The full listing, exactly as written and with no images, is the expected output.

----

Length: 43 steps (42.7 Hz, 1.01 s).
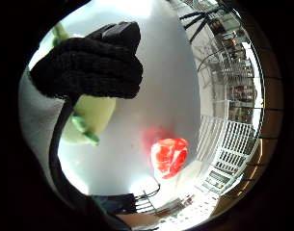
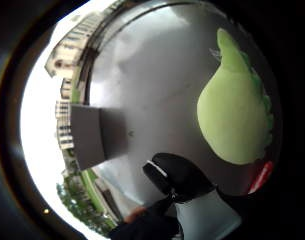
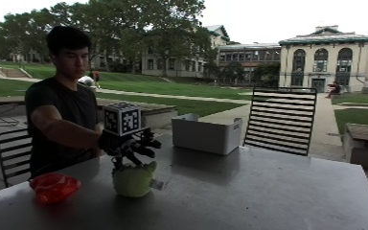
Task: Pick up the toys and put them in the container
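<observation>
A pale green, pear-shaped soft toy (image 3: 132, 181) stands on the grey table (image 3: 267, 191) in front of the person. My gloved right hand (image 3: 132, 146) hovers just over its top, fingers spread and pointing down, holding nothing. In the palm views the green toy (image 1: 91, 118) (image 2: 232, 120) lies close beneath the glove's fingers (image 1: 88, 67) and thumb (image 2: 179, 177), with a gap between thumb and toy. A red toy (image 3: 54, 186) (image 1: 169, 156) lies on the table near its left corner, beside the green one. The grey open container (image 3: 206, 135) (image 2: 97, 135) stands farther back on the table.
A black slatted chair (image 3: 280, 120) stands behind the table next to the container. Another dark chair (image 3: 12, 148) is behind the person. The table's right half (image 3: 299, 201) is bare surface.
</observation>
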Available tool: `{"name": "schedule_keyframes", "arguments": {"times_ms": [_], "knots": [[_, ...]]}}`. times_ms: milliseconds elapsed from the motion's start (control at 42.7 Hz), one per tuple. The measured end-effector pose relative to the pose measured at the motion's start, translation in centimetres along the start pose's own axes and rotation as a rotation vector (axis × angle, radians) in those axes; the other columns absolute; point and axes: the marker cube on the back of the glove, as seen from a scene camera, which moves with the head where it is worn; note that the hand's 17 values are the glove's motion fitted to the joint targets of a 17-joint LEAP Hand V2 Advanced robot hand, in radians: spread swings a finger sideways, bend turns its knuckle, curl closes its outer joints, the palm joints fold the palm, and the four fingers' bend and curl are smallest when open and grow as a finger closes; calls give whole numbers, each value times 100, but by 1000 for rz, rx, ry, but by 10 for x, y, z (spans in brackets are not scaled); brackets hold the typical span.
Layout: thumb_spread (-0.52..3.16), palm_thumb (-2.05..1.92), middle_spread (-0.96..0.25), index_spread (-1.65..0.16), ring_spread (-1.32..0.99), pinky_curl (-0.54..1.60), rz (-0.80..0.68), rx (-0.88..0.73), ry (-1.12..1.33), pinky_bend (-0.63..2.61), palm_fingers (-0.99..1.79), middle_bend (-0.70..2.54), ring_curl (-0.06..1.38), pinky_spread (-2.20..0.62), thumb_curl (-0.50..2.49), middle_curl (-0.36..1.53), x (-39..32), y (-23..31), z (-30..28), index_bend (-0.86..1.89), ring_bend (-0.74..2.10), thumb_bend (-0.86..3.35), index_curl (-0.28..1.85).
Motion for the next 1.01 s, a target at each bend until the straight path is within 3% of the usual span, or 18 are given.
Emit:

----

* Response to this exercise
Length: 43 steps (42.7 Hz, 1.01 s).
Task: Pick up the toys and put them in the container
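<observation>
A pale green, pear-shaped soft toy (image 3: 132, 181) stands on the grey table (image 3: 267, 191) in front of the person. My gloved right hand (image 3: 132, 146) hovers just over its top, fingers spread and pointing down, holding nothing. In the palm views the green toy (image 1: 91, 118) (image 2: 232, 120) lies close beneath the glove's fingers (image 1: 88, 67) and thumb (image 2: 179, 177), with a gap between thumb and toy. A red toy (image 3: 54, 186) (image 1: 169, 156) lies on the table near its left corner, beside the green one. The grey open container (image 3: 206, 135) (image 2: 97, 135) stands farther back on the table.
A black slatted chair (image 3: 280, 120) stands behind the table next to the container. Another dark chair (image 3: 12, 148) is behind the person. The table's right half (image 3: 299, 201) is bare surface.
</observation>
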Available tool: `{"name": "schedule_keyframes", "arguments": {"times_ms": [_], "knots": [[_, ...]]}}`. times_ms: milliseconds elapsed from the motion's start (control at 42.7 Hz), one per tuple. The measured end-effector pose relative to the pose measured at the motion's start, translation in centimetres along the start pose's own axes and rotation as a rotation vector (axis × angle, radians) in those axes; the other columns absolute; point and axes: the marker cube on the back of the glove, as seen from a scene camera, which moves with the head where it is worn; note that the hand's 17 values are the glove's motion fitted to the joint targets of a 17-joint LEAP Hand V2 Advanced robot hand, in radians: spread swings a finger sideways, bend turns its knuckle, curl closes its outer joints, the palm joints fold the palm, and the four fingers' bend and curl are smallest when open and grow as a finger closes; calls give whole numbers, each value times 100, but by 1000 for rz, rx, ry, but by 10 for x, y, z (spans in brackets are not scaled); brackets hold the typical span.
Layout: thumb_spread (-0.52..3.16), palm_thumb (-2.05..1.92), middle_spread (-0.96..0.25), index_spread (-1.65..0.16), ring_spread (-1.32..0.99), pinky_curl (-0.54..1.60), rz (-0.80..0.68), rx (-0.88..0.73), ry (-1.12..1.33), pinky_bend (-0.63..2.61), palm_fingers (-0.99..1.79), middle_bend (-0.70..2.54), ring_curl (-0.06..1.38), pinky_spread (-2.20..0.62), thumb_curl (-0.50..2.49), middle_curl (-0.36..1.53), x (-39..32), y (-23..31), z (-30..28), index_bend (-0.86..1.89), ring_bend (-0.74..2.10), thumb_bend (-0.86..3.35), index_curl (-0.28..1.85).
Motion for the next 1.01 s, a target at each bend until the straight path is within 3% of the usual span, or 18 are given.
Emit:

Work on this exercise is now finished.